The answer must consist of every line from the data that holds the string "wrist".

(Recorded data)

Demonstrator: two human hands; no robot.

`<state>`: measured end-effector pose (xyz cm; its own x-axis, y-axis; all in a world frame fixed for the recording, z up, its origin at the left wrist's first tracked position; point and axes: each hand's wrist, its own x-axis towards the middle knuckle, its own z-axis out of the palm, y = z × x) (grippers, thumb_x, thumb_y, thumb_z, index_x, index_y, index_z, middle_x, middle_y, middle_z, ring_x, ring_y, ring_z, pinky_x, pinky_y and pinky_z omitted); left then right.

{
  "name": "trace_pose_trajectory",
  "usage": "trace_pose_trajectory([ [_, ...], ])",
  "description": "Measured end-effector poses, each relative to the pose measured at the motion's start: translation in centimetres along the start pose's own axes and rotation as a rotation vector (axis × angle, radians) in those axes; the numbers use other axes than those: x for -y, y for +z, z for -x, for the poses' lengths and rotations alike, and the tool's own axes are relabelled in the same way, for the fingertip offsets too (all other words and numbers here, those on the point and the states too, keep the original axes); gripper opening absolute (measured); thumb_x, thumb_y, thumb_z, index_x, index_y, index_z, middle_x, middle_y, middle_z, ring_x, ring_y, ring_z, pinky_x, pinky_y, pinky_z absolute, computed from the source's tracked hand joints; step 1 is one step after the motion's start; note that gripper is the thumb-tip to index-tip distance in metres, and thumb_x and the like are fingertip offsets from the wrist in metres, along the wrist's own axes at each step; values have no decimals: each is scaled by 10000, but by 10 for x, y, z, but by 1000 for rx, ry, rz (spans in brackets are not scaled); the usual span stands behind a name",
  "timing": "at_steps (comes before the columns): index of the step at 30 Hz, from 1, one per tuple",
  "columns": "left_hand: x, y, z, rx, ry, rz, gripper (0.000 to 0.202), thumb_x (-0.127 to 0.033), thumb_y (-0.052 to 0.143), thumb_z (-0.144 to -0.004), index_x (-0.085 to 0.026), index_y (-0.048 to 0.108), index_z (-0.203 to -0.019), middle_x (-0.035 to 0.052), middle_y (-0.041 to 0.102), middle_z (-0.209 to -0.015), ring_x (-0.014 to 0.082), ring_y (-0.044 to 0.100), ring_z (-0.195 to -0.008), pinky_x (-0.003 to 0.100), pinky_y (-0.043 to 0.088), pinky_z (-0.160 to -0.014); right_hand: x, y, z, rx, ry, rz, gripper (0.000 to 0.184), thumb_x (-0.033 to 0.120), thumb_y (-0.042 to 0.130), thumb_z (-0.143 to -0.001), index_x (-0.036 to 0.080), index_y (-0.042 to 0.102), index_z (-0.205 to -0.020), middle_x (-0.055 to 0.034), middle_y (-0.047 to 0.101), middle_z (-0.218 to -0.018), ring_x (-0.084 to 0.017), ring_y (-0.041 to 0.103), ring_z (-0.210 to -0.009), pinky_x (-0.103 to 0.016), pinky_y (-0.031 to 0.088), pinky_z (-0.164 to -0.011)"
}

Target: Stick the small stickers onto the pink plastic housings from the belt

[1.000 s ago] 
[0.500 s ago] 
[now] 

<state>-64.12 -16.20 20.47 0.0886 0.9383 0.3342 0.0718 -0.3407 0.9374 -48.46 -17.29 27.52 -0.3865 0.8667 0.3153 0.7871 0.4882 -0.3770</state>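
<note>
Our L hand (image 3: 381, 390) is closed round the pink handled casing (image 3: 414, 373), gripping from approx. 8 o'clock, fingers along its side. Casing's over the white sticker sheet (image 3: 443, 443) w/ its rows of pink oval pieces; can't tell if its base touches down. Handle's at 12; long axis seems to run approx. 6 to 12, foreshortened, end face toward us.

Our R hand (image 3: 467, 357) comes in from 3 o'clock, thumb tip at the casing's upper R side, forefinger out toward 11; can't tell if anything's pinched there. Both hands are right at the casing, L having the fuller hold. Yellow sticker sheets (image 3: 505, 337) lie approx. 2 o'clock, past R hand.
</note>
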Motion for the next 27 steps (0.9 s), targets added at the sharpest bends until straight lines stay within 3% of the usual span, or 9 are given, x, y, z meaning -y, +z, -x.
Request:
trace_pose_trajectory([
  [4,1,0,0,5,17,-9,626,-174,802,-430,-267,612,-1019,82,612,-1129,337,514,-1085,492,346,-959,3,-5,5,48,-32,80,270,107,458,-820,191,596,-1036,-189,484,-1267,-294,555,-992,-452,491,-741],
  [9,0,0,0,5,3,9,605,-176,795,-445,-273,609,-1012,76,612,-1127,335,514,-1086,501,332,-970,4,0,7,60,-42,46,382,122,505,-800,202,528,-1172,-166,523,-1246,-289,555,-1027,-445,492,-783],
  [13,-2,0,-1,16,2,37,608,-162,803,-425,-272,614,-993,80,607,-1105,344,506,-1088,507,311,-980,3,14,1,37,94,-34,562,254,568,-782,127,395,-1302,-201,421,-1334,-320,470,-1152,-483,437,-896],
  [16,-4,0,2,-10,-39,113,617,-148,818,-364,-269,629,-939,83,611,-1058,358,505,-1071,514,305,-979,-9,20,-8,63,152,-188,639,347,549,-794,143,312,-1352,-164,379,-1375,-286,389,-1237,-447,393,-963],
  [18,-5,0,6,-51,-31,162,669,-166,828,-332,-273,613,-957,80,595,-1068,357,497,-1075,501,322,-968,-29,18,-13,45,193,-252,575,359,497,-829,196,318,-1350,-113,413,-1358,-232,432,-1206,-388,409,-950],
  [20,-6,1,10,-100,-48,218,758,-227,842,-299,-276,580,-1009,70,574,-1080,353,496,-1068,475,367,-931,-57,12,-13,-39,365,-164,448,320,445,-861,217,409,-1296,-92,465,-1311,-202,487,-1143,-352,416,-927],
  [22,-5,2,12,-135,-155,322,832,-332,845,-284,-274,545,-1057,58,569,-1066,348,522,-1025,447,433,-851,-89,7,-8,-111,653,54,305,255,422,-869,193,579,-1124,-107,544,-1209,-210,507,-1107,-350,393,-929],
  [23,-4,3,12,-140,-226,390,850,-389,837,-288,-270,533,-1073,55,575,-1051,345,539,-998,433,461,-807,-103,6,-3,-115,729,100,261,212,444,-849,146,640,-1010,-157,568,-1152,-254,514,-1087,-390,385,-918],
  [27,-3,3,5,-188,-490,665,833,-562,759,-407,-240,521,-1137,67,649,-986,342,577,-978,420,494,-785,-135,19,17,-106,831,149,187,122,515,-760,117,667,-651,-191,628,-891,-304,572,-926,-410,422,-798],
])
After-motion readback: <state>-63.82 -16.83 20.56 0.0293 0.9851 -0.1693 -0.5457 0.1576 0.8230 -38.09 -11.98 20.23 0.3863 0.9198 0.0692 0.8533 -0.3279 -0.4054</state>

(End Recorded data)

## Response area
`<state>`: measured end-effector pose (xyz cm; its own x-axis, y-axis; all in a world frame fixed for the recording, z up, its origin at the left wrist's first tracked position; point and axes: each hand's wrist, its own x-axis towards the middle knuckle, its own z-axis out of the palm, y = z × x) (grippers, thumb_x, thumb_y, thumb_z, index_x, index_y, index_z, middle_x, middle_y, middle_z, ring_x, ring_y, ring_z, pinky_x, pinky_y and pinky_z omitted); left then right.
  "description": "Measured end-effector poses, each relative to the pose measured at the motion's start: translation in centimetres along the start pose's own axes and rotation as a rotation vector (axis × angle, radians) in those axes; the numbers use other axes than those: x for -y, y for +z, z for -x, for the poses' lengths and rotations alike, and the tool's own axes are relabelled in the same way, for the fingertip offsets too (all other words and numbers here, those on the point and the states too, keep the original axes); gripper opening absolute (measured); thumb_x, thumb_y, thumb_z, index_x, index_y, index_z, middle_x, middle_y, middle_z, ring_x, ring_y, ring_z, pinky_x, pinky_y, pinky_z absolute, computed from the source's tracked hand joints; step 1 is one step after the motion's start; note that gripper is the thumb-tip to index-tip distance in metres, and thumb_x and the like are fingertip offsets from the wrist in metres, along the wrist's own axes at each step; values have no decimals: each is scaled by 10000, but by 10 for x, y, z, but by 1000 for rx, ry, rz (spans in brackets are not scaled); the usual span stands behind a name",

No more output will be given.